I still want to hear what great benefits we got from this supposed trade-off you claim happened

It's work that would have been done for something that's extremely unlikely to happen, duh. I thought I already made that clear.

blakeyrat

@boomzilla said in In which I show how referential integrity is not a thing here:

Like how it's 100% predictable that if the DB is as big as your disk space stuff will stop working?

I don't have access to find out the size of the DB, or the size of the disk. For me, it's 0% predictable.

@boomzilla said in In which I show how referential integrity is not a thing here:

It's work that would have been done for something that's extremely unlikely to happen, duh.
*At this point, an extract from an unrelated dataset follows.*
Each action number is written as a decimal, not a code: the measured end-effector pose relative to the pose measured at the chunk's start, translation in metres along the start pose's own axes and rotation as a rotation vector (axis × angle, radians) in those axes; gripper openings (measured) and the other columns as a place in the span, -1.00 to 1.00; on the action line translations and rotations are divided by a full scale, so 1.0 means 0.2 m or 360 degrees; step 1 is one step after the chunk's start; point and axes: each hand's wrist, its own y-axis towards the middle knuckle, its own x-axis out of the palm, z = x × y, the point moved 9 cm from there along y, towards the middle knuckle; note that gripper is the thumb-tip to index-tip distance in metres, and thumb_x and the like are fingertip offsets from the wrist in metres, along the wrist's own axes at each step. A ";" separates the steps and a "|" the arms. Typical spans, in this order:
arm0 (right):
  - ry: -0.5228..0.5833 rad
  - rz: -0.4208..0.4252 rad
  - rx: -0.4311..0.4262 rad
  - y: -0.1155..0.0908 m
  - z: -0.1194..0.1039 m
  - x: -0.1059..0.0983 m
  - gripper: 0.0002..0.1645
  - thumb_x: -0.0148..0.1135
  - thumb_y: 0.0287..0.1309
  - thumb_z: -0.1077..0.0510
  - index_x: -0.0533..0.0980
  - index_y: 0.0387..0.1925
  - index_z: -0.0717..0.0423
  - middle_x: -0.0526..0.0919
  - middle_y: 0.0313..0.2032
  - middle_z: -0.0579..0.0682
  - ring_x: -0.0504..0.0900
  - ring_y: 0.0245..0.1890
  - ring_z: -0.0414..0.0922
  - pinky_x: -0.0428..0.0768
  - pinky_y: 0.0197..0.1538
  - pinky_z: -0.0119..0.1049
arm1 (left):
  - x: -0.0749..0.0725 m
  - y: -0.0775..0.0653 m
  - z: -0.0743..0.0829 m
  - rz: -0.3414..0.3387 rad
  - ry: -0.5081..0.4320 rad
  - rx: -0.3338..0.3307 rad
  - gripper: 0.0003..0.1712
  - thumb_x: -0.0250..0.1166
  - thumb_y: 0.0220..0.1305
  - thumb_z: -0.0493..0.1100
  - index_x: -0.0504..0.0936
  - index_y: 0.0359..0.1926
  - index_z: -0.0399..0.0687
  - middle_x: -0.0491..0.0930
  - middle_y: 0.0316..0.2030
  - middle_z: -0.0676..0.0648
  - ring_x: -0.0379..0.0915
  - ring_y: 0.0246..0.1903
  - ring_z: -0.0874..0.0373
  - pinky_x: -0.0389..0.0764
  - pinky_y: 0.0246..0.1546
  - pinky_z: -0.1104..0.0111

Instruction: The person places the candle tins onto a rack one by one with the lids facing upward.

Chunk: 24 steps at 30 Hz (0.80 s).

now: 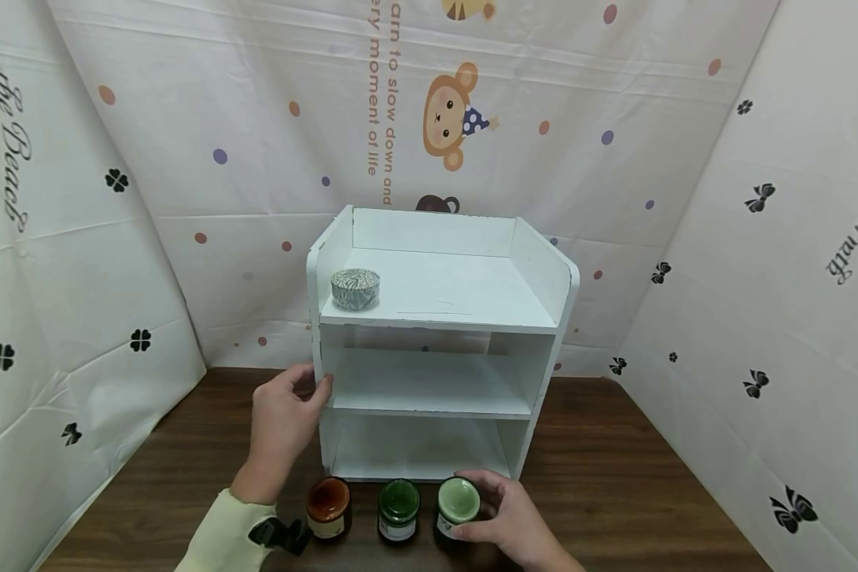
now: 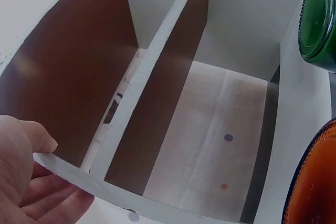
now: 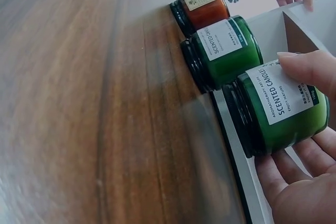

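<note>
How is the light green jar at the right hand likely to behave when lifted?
The light green jar looks like smooth glass, so it may slip, or chip if knocked. Its label says scented candle, so it is probably wax-filled and heavy for its size. With its flat dark lid underneath, it should resist tipping.

The place looks like a sheet-lined tabletop booth: a monkey-printed backdrop hangs behind the white three-tier shelf unit, patterned side sheets flank it, and a dark wood-grain tabletop lies beneath; the wider room is hidden.
</note>
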 end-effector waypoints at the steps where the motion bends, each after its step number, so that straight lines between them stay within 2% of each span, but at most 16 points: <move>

16 MB is minuscule. Why do you say it's "unlikely to happen"? If all the thread titles end up in a single MongoDB document (and I have no idea if they do, just an example), I wager that's already close to the limit.

@boomzilla said in In which I show how referential integrity is not a thing here:

I thought I already made that clear.

I don't know how, because the post I'm replying to now is the first time you've ever said it. I don't receive your telepathic vibes, remember?

And yes I noticed you ignored my "trade-off" question. I still want to know what we gained by the time saved implementing MongoDB wrong and broken. Sock it to me. What was the trade-off? Or admit you fucking made it up, because we all know you did.

flabdablet

@blakeyrat said in In which I show how referential integrity is not a thing here:

the vastly smaller document size limitation

Pfffffft. MongoDB is web scale.

boomzilla

@blakeyrat said in In which I show how referential integrity is not a thing here:

16 MB is minuscule. Why do you say it's "unlikely to happen"? If all the thread titles end up in a single MongoDB document (and I have no idea if they do, just an example), I wager that's already close to the limit.

Why do you think all the thread titles will end up there? What if they put all the images in a single document? What if they put all of the access logs in a single document?

ZOMG, there are so many things you could add to a document. I'll bet they did them all.

@blakeyrat said in In which I show how referential integrity is not a thing here:

What was the trade-off?

Read the post.

Adynathos

@boomzilla I think the question is: what were the benefits of using Mongo instead of relational DB in the first place, and whether these benefits (if they exist at all) are enough to justify Mongo's flaws?

blakeyrat

@boomzilla said in In which I show how referential integrity is not a thing here:

Why do you think all the thread titles will end up there? What if they put all the images in a single document? What if they put all of the access logs in a single document?

I wouldn't be surprised by any of those things.

@boomzilla said in In which I show how referential integrity is not a thing here:

Read the post.

I've read all your posts. You've never explained what this mythical trade-off was trading-off against. But, since you made it up, whatever.

@Adynathos said in In which I show how referential integrity is not a thing here:

I think the question is: what were the benefits of using Mongo instead of relational DB in the first place, and whether these benefits (if they exist at all) are enough to justify Mongo's flaws?

I don't even think Mongo's that bad a choice for an application like this. But if you write Mongo code without keeping it's weird arbitrary limit in mind, you're going to have troubles.